- _Problem requirements_
From top to bottom, retype the data exactly, passing over any picture.

:: Supplied material

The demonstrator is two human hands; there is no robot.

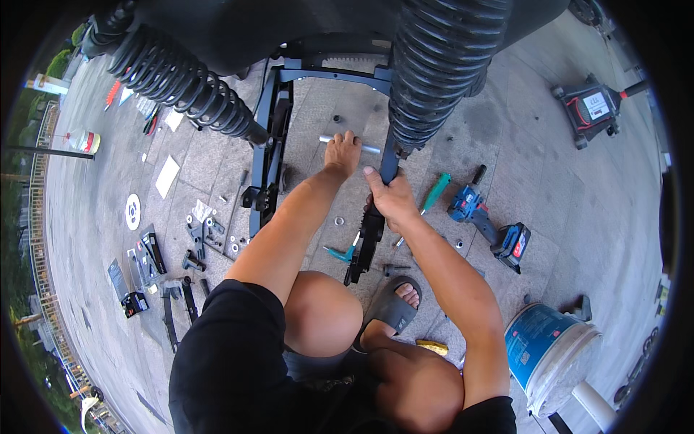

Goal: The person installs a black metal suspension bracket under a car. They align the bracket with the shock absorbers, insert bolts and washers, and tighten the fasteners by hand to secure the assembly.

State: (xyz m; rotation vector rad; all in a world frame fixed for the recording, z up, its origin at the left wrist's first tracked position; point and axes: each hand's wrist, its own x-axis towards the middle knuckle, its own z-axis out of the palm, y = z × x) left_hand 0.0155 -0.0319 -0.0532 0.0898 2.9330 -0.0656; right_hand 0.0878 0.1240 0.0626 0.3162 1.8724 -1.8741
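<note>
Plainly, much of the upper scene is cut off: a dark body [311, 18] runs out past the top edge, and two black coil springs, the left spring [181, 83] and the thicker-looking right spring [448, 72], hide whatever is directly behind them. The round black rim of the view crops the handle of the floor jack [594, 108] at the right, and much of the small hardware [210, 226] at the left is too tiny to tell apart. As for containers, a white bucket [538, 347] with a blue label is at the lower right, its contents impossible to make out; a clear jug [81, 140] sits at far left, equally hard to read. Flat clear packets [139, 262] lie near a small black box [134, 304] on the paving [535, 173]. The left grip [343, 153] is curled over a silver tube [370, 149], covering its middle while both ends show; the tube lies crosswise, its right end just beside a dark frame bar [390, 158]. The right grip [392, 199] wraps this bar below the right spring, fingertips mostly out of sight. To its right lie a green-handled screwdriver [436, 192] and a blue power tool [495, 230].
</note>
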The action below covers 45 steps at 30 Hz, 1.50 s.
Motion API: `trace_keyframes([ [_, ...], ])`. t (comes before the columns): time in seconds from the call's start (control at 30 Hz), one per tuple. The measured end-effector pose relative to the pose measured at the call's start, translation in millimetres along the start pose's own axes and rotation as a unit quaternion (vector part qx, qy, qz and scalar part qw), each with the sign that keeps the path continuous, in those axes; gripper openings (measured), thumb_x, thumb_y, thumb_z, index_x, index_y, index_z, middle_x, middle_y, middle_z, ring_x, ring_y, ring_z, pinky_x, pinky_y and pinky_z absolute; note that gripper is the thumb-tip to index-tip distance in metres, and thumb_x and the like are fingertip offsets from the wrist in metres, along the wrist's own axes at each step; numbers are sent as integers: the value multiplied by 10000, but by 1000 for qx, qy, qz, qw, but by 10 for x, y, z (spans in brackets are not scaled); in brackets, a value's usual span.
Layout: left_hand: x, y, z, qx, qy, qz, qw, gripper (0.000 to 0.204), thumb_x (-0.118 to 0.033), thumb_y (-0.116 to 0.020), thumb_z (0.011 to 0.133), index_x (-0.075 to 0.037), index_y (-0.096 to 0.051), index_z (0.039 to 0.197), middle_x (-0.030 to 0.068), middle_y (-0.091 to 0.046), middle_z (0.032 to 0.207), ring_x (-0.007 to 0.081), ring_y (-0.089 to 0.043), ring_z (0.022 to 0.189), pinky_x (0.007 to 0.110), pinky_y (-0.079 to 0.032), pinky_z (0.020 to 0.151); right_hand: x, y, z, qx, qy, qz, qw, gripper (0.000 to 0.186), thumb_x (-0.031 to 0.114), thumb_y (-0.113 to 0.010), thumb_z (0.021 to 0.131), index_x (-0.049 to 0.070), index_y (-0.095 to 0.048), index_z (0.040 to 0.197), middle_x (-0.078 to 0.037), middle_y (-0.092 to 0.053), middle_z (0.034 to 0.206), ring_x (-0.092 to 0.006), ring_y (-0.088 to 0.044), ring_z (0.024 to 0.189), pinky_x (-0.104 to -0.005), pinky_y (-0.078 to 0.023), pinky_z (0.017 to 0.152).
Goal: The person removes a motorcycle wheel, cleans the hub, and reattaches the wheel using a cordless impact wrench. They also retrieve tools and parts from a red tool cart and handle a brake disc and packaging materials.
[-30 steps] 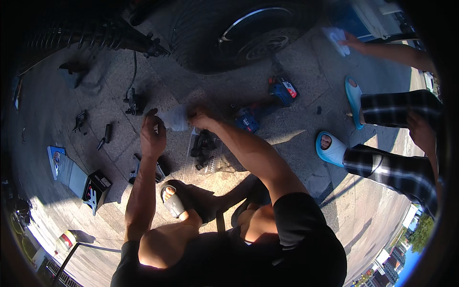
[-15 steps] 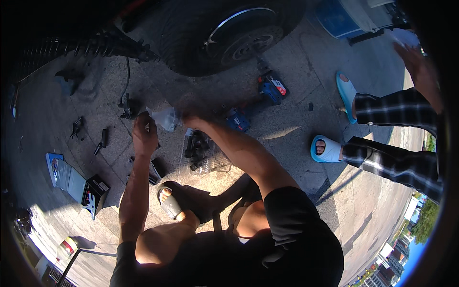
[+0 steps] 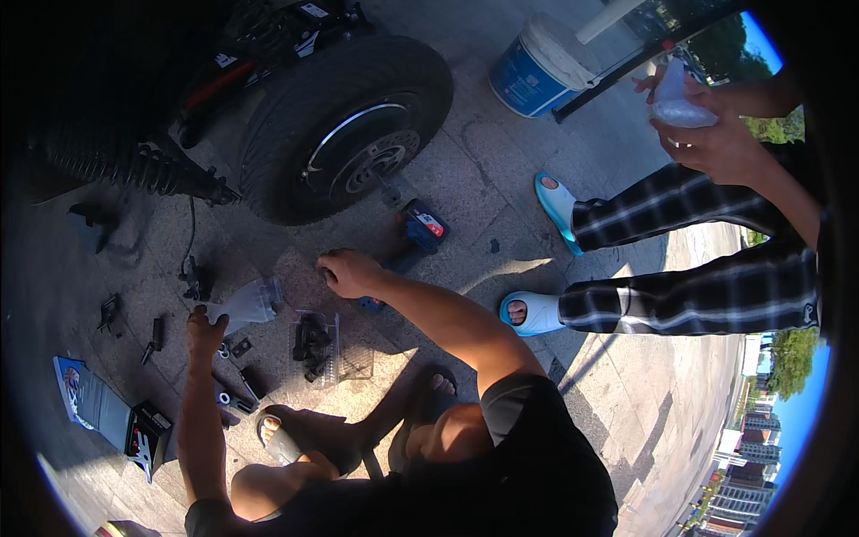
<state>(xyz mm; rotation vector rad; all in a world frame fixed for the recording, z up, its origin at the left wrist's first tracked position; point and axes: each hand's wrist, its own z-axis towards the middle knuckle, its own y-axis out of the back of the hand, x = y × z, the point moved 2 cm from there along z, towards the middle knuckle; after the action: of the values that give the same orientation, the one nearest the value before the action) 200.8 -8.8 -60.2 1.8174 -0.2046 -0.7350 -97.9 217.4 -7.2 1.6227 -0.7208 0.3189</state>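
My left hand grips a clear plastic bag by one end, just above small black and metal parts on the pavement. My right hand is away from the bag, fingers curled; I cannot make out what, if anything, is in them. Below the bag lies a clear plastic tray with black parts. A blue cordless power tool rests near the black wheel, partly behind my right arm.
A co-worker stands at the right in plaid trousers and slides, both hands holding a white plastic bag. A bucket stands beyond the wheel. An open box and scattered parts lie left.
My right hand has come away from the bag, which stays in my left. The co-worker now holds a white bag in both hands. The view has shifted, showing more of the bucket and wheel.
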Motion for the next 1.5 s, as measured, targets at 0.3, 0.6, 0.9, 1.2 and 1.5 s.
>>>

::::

- _Response to this exercise_
The demonstrator is two human hands; there is no robot.


Goal: The person installs a black metal suspension bracket under a car. They align the bracket with the shock absorbers, insert bolts and washers, and tighten the fasteners by hand to secure the assembly.

State: (xyz m; rotation vector rad; all in a world frame fixed for the recording, z up, its origin at the left wrist's first tracked position; point and axes: each hand's wrist, its own x-axis towards the middle knuckle, its own z-axis out of the palm, y = z × x) left_hand 0.0155 -0.0319 -0.0532 0.0898 2.9330 -0.0656; right_hand 0.0878 0.1240 0.0626 0.3162 1.8724 -1.8741
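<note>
Plainly, much of the upper scene is cut off: a dark body [311, 18] runs out past the top edge, and two black coil springs, the left spring [181, 83] and the thicker-looking right spring [448, 72], hide whatever is directly behind them. The round black rim of the view crops the handle of the floor jack [594, 108] at the right, and much of the small hardware [210, 226] at the left is too tiny to tell apart. As for containers, a white bucket [538, 347] with a blue label is at the lower right, its contents impossible to make out; a clear jug [81, 140] sits at far left, equally hard to read. Flat clear packets [139, 262] lie near a small black box [134, 304] on the paving [535, 173]. The left grip [343, 153] is curled over a silver tube [370, 149], covering its middle while both ends show; the tube lies crosswise, its right end just beside a dark frame bar [390, 158]. The right grip [392, 199] wraps this bar below the right spring, fingertips mostly out of sight. To its right lie a green-handled screwdriver [436, 192] and a blue power tool [495, 230].
</note>
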The action below covers 45 steps at 30 Hz, 1.50 s.
Motion API: `trace_keyframes([ [_, ...], ])`. t (comes before the columns): time in seconds from the call's start (control at 30 Hz), one per tuple. The measured end-effector pose relative to the pose measured at the call's start, translation in millimetres along the start pose's own axes and rotation as a unit quaternion (vector part qx, qy, qz and scalar part qw), each with the sign that keeps the path continuous, in those axes; gripper openings (measured), thumb_x, thumb_y, thumb_z, index_x, index_y, index_z, middle_x, middle_y, middle_z, ring_x, ring_y, ring_z, pinky_x, pinky_y and pinky_z absolute; note that gripper is the thumb-tip to index-tip distance in metres, and thumb_x and the like are fingertip offsets from the wrist in metres, along the wrist's own axes at each step; numbers are sent as integers: the value multiplied by 10000, but by 1000 for qx, qy, qz, qw, but by 10 for x, y, z (spans in brackets are not scaled); in brackets, a value's usual span.
Layout: left_hand: x, y, z, qx, qy, qz, qw, gripper (0.000 to 0.204), thumb_x (-0.118 to 0.033), thumb_y (-0.116 to 0.020), thumb_z (0.011 to 0.133), index_x (-0.075 to 0.037), index_y (-0.096 to 0.051), index_z (0.039 to 0.197), middle_x (-0.030 to 0.068), middle_y (-0.091 to 0.046), middle_z (0.032 to 0.207), ring_x (-0.007 to 0.081), ring_y (-0.089 to 0.043), ring_z (0.022 to 0.189), pinky_x (0.007 to 0.110), pinky_y (-0.079 to 0.032), pinky_z (0.020 to 0.151); right_hand: x, y, z, qx, qy, qz, qw, gripper (0.000 to 0.186), thumb_x (-0.031 to 0.114), thumb_y (-0.113 to 0.010), thumb_z (0.021 to 0.131), index_x (-0.049 to 0.070), index_y (-0.095 to 0.048), index_z (0.040 to 0.197), middle_x (-0.078 to 0.037), middle_y (-0.092 to 0.053), middle_z (0.034 to 0.206), ring_x (-0.092 to 0.006), ring_y (-0.088 to 0.044), ring_z (0.024 to 0.189), pinky_x (-0.104 to -0.005), pinky_y (-0.078 to 0.023), pinky_z (0.017 to 0.152).
Goal: The person removes a motorcycle wheel, cleans the hub, and reattaches the wheel using a cordless impact wrench. They also retrieve tools and parts from a red tool cart and handle a brake disc and packaging materials.
[-30 steps] 
[-15 steps] 
[+0 steps] 
<state>(xyz mm; rotation vector rad; all in a world frame fixed for the recording, z up, its origin at the left wrist's first tracked position; point and axes: each hand's wrist, its own z-axis towards the middle knuckle, its own y-axis out of the back of the hand, x = y × z, the point moved 2 cm from there along z, towards the middle knuckle; after the action: of the values that give the same orientation, the one nearest the value before the action) 200.8 -8.8 -60.2 1.8174 -0.2046 -0.7350 -97.9 217.4 -7.2 1.6227 -0.7208 0.3189</state>
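My left hand grips a clear plastic bag by one end, just above small black and metal parts on the pavement. My right hand is away from the bag, fingers curled; I cannot make out what, if anything, is in them. Below the bag lies a clear plastic tray with black parts. A blue cordless power tool rests near the black wheel, partly behind my right arm.
A co-worker stands at the right in plaid trousers and slides, both hands holding a white plastic bag. A bucket stands beyond the wheel. An open box and scattered parts lie left.
My right hand has come away from the bag, which stays in my left. The co-worker now holds a white bag in both hands. The view has shifted, showing more of the bucket and wheel.
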Motion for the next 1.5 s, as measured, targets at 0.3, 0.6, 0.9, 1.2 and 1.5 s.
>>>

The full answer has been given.